Le storie sono tante, i ricordi vividi. Hedvig Frederiksen aveva 14 anni quando entrò in una stanza d’ospedale e le misero qualcosa che ora fa fatica a ricordare per via del trauma. Oggi, a 63 anni, ancora piange quando sua figlia racconta per lei la sua storia. È una delle 143 donne che hanno fatto causa allo Stato danese chiedendo un pagamento collettivo di quasi 43 milioni di corone danesi per quella che descrivono come una violazione dei loro diritti umani. Bula Larsen, che ricorda gli strumenti freddi utilizzati dal medico per inserire il dispositivo, aveva solo 14 anni. Le dissero che la ragione dietro quella procedura era per non farla rimanere incinta.

C’è uno schema ben preciso nei racconti delle donne groenlandesi: tutte sono state chiamate per una visita, senza preavviso, e si sono trovate in una stanza con un medico, a volte affiancato da un’assistente, che le ha dotate di una spirale contraccettiva senza che lo sapessero. Molte di quelle bambine, oggi donne, hanno visto inserire nei loro corpi dei dispositivi spesso non sofisticati, troppo grandi per loro, che portavano con sé grandi rischi di infezione. Le vittime e i loro avvocati sostengono che generazioni di donne Inuit siano rimaste traumatizzate e abbiano sperimentato gravi difficoltà riproduttive, inclusa l’infertilità, a causa della politica dello Stato danese.

La ministra groenlandese Nathanielsen, che la scorsa settimana ha incontrato gruppi per i diritti umani, prevede di presentare un piano al Governo groenlandese a fine aprile su come portare avanti un’indagine. Rivolgendosi alla ministra danese Løhde, ha detto al Guardian che «è stata invitata più volte e non ha ancora trovato il tempo nella sua agenda per venire». Il ministero dell’Interno e della Sanità danese hanno rifiutato di commentare e hanno dichiarato di non essere a conoscenza di un’indagine groenlandese su questi fatti.

La reazione della Danimarca allo scandalo, secondo Nathanielsen, è stata «lenta», e questo ha spinto la Groenlandia ad avviare una propria indagine. Il Governo groenlandese ha competenze in ambito legislativo, giudiziario e nella gestione delle risorse naturali, ma Copenaghen controlla ancora gli affari esteri e la difesa. La Groenlandia è un territorio autonomo danese. «Abbiamo deciso collettivamente, io e il ministero della Sanità [groenlandese], che avevamo bisogno di un’indagine sulle violazioni dei diritti umani - ha spiegato Nathanielsen - Non vedevamo l’ora che l’amministrazione politica danese si rendesse conto che era necessario. Dobbiamo andare avanti adesso, noi stessi». Anche la Danimarca ha avviato un’indagine sulla vicenda, chiamata Coil Case, sulle pratiche di controllo delle nascite effettuate dalle autorità danesi tra il 1960 e il 1991 (la Groenlandia ha ottenuto il controllo della sua politica sanitaria nel 1992). Ma l’indagine si concluderà solo nel 2025.
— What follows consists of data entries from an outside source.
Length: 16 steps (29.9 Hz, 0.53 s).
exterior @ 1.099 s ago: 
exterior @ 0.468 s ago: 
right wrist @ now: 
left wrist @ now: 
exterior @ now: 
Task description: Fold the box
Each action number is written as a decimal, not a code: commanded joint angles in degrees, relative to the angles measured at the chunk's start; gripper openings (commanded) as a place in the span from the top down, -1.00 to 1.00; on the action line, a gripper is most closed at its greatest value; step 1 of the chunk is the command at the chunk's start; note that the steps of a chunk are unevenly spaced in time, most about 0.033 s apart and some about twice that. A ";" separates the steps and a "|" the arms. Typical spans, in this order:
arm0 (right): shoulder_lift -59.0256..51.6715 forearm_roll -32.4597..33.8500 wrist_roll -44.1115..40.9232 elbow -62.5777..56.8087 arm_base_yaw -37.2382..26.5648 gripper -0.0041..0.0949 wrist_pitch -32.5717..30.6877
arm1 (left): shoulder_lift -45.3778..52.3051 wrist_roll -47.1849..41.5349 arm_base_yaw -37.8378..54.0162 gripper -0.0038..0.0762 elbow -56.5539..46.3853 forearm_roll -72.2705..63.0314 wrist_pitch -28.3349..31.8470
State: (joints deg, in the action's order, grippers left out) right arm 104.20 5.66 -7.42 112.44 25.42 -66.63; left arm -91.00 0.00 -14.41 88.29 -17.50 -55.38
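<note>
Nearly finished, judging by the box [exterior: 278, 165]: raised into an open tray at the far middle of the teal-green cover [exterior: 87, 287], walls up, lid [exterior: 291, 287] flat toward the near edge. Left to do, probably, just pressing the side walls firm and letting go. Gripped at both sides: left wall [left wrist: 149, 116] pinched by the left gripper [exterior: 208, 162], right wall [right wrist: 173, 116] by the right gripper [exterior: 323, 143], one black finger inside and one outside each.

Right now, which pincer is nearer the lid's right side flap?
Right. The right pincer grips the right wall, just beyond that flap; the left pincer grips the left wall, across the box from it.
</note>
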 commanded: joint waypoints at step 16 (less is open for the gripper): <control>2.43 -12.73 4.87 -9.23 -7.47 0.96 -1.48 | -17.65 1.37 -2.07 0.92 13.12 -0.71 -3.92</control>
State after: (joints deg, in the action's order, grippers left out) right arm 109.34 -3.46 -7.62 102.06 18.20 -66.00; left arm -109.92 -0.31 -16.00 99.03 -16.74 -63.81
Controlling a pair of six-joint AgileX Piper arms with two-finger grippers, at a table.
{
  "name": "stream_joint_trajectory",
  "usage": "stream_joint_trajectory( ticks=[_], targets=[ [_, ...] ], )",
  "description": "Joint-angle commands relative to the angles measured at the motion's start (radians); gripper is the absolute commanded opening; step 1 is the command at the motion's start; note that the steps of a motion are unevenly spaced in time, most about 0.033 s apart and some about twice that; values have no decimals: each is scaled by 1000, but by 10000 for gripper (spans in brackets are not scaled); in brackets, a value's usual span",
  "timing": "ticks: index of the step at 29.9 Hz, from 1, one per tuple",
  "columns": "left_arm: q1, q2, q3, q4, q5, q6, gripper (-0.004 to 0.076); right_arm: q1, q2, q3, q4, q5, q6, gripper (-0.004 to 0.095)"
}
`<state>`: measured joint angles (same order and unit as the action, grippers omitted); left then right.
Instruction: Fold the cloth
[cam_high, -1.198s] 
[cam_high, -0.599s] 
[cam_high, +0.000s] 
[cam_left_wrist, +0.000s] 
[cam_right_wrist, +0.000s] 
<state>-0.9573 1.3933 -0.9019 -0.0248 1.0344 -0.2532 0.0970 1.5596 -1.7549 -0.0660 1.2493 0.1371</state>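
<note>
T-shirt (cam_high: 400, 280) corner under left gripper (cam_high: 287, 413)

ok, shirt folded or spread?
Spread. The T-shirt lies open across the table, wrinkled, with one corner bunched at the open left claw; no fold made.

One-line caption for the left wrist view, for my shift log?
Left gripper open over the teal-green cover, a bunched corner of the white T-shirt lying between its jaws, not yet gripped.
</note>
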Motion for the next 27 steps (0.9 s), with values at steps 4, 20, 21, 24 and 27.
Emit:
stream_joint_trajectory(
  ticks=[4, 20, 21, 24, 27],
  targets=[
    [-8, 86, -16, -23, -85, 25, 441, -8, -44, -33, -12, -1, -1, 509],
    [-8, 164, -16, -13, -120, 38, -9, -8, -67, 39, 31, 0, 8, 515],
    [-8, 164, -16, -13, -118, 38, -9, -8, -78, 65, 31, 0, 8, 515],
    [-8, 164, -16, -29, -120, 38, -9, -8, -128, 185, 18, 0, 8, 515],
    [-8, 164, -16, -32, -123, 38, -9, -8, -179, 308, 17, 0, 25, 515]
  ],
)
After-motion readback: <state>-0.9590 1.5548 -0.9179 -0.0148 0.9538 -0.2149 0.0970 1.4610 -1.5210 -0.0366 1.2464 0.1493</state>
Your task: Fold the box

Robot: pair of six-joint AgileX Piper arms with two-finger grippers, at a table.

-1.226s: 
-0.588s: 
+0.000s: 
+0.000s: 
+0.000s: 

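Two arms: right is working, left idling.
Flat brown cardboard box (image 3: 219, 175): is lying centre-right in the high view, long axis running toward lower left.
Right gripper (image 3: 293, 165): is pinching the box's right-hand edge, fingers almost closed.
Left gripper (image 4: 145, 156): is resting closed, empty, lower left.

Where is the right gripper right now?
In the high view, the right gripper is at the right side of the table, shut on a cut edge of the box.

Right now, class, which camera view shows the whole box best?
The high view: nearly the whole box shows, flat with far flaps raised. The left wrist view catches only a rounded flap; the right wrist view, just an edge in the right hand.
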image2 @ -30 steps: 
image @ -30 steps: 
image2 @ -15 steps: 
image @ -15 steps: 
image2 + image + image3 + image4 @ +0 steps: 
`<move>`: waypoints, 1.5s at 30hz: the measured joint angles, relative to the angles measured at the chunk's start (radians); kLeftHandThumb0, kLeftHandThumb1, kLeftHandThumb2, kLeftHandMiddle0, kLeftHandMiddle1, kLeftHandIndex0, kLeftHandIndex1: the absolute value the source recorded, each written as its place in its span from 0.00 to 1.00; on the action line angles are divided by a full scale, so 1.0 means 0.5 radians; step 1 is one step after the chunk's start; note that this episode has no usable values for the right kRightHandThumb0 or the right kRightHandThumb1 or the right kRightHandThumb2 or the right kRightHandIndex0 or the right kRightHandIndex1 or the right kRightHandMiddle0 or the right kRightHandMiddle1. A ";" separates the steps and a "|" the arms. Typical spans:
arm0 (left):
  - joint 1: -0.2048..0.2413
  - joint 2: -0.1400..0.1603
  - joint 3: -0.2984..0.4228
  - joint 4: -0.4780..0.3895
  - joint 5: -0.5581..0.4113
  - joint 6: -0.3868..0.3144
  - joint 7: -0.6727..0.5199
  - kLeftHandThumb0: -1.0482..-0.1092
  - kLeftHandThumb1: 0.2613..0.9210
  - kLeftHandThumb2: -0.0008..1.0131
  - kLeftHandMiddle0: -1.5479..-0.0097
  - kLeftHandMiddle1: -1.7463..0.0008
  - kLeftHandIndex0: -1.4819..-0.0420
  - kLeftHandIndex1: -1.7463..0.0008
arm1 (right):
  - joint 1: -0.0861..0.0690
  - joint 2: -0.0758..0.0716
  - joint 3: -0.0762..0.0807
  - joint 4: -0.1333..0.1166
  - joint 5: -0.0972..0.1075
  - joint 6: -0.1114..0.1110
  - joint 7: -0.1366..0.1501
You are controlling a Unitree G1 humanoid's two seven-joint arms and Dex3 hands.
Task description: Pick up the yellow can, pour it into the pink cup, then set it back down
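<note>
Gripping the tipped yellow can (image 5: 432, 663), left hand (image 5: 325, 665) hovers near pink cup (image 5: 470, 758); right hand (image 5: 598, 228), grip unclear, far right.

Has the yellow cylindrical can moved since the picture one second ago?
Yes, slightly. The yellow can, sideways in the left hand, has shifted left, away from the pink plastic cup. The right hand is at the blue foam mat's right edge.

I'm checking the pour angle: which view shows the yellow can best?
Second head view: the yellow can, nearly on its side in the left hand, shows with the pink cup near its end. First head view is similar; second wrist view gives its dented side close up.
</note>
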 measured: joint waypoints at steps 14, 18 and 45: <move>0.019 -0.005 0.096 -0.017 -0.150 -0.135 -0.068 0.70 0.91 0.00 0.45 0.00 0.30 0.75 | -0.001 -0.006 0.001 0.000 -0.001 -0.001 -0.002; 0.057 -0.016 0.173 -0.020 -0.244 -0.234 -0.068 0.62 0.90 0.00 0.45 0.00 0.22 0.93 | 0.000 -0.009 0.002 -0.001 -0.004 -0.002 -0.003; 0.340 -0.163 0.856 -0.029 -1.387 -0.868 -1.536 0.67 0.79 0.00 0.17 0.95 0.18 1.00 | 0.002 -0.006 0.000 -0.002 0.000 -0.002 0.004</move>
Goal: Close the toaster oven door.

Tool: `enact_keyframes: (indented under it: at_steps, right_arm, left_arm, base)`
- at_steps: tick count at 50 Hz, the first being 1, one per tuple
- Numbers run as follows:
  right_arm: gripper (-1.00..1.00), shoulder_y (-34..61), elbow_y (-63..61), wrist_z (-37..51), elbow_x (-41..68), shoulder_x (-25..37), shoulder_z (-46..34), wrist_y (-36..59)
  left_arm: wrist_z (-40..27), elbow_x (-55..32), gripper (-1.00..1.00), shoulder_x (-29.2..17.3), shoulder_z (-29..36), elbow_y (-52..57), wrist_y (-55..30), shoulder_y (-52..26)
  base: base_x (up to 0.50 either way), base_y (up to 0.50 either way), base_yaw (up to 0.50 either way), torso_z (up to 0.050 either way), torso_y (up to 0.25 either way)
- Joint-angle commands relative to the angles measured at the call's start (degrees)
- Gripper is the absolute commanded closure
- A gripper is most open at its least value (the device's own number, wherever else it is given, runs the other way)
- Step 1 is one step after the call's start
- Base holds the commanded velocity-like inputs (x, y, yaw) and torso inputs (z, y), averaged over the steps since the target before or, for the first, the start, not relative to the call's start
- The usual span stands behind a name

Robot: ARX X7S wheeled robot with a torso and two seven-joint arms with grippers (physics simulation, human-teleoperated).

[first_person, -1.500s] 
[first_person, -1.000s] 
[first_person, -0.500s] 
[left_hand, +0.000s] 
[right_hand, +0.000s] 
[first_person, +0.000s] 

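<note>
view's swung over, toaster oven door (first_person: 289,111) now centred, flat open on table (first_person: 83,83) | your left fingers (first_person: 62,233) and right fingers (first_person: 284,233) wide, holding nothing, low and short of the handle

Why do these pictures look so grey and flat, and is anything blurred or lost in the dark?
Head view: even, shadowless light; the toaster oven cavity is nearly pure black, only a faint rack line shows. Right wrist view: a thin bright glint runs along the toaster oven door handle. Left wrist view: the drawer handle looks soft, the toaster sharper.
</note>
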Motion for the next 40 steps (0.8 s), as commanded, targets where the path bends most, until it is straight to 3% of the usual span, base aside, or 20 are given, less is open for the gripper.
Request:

Per Nathanielsen lo scandalo si inserisce «nella storia dei bambini adottati senza il consenso dei genitori, dei bambini mandati in Danimarca, a dimenticare la loro lingua e la loro cultura. Si tratta di storie di uomini danesi che arrivano in Groenlandia e generano figli di cui poi non si assumono la responsabilità». Si tratta di «una parte di questa questione sia coloniale che postcoloniale che è ancora molto presente in Groenlandia nel nostro modo di vedere il nostro rapporto con la Danimarca. E prima i danesi arriveranno a questa realizzazione, prima potremo lasciarci alle spalle questa situazione».